### YOUR GOAL:
Scan the listing and work out how many lines contain the word "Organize". Nothing but the number should be given.

### MATERIAL PROVIDED:

#####

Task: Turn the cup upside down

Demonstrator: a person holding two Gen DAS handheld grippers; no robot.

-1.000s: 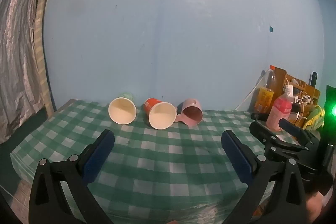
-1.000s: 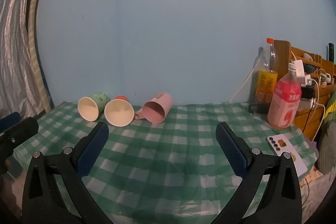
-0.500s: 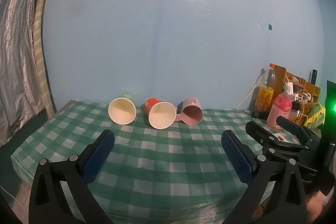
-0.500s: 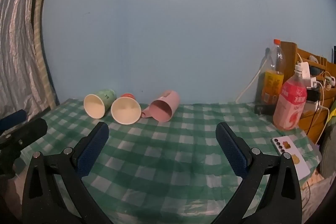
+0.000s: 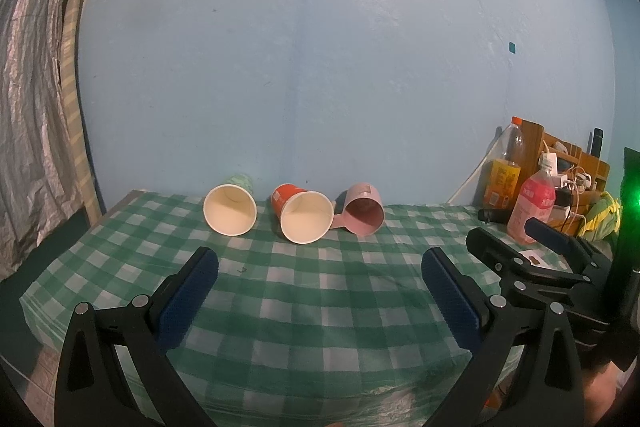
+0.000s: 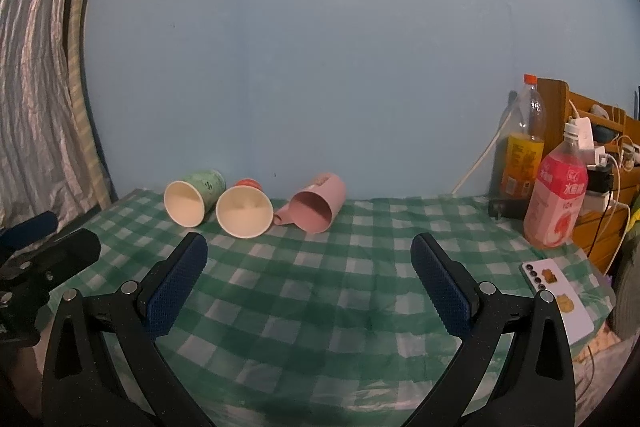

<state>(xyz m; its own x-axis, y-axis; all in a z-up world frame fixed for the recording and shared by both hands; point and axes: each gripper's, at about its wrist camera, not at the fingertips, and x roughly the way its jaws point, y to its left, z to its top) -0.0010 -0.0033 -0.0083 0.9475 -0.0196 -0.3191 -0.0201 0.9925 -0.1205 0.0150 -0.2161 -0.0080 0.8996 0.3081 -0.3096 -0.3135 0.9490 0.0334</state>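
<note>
Three cups lie on their sides at the back of the green checked table, mouths toward me: a green paper cup point(image 5: 230, 203) point(image 6: 192, 197), a red paper cup point(image 5: 302, 211) point(image 6: 245, 209) and a pink plastic cup with a handle point(image 5: 364, 209) point(image 6: 316, 205). My left gripper point(image 5: 320, 269) is open and empty, well short of the cups. My right gripper point(image 6: 310, 265) is open and empty, also short of them. The right gripper also shows at the right of the left wrist view point(image 5: 532, 247), and the left gripper at the left edge of the right wrist view point(image 6: 44, 251).
The checked tablecloth point(image 5: 320, 307) point(image 6: 320, 307) covers the table against a blue wall. A pink drink bottle point(image 6: 558, 195) point(image 5: 534, 205), an orange drink bottle point(image 6: 522, 143) and a wooden rack with chargers point(image 6: 600, 131) stand at the right. A phone point(image 6: 558, 299) lies near the right edge. A curtain point(image 5: 36, 107) hangs left.
Both grippers have drifted slightly, shifting the views a little. The cups have not moved and both grippers stay open.
</note>
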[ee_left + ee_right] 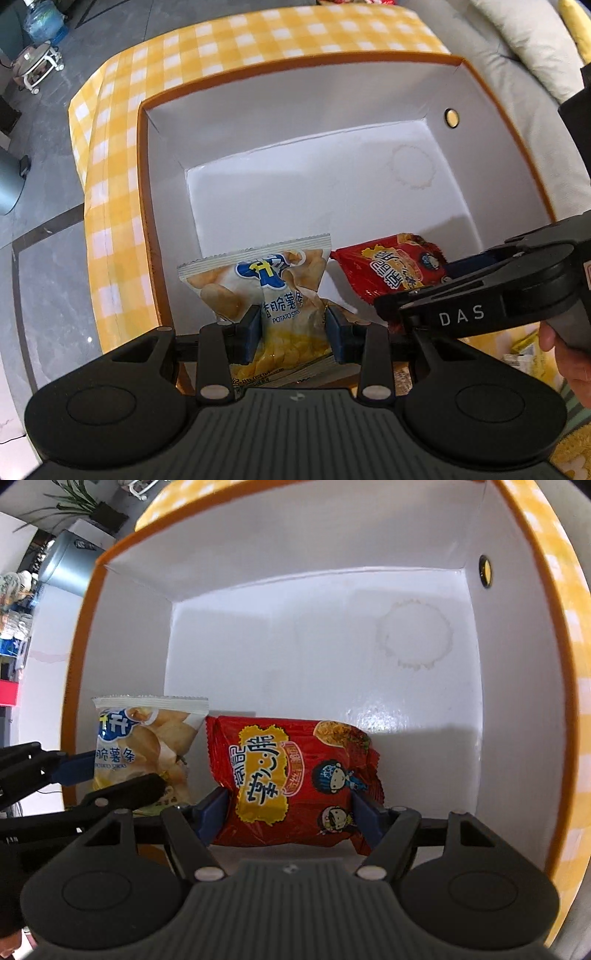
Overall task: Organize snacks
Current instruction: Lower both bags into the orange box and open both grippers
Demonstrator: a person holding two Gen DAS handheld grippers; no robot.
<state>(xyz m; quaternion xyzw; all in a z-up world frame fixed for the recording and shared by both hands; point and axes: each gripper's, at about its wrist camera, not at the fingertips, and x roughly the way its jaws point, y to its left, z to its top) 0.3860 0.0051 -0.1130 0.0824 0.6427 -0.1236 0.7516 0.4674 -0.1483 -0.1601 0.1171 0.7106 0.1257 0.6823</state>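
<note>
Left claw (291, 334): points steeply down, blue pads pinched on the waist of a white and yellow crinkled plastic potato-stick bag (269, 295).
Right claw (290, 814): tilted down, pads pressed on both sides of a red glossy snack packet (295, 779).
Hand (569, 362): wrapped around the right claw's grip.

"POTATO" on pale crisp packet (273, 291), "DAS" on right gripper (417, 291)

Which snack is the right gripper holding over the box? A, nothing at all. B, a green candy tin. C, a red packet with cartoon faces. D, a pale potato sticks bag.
C: the right gripper has its blue pads pressed on both sides of the red packet, while the potato sticks bag sits in the left gripper, both inside the white box.
</note>
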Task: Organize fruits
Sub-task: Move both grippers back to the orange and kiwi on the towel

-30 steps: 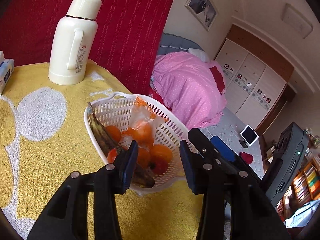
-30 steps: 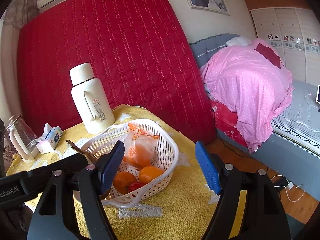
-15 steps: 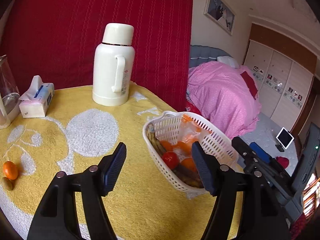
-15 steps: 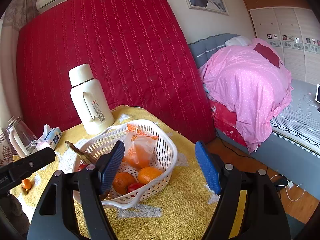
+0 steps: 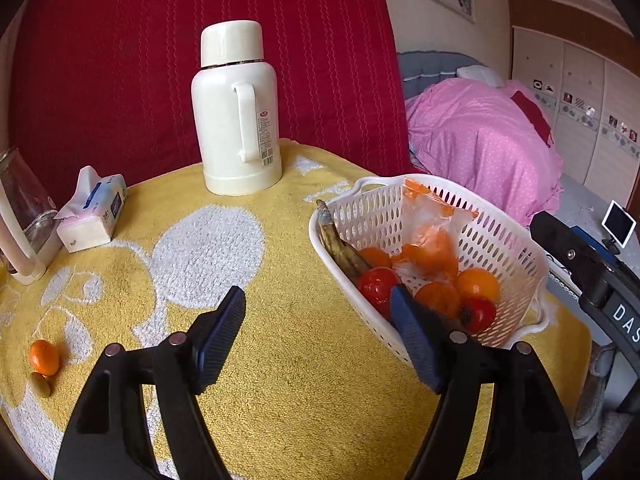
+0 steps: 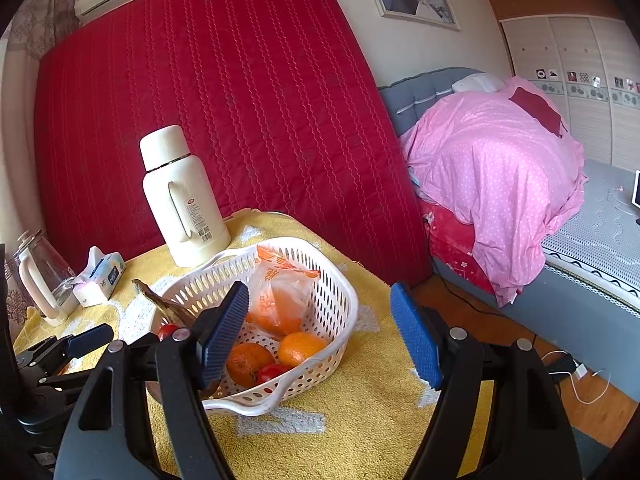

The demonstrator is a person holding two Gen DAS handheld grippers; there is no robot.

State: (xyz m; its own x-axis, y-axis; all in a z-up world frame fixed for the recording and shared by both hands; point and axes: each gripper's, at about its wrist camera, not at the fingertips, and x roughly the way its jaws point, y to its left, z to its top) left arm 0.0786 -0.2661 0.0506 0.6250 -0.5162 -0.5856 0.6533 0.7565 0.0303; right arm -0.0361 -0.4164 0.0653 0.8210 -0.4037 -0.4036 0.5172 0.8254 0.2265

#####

### EXERCISE SOLUTION:
2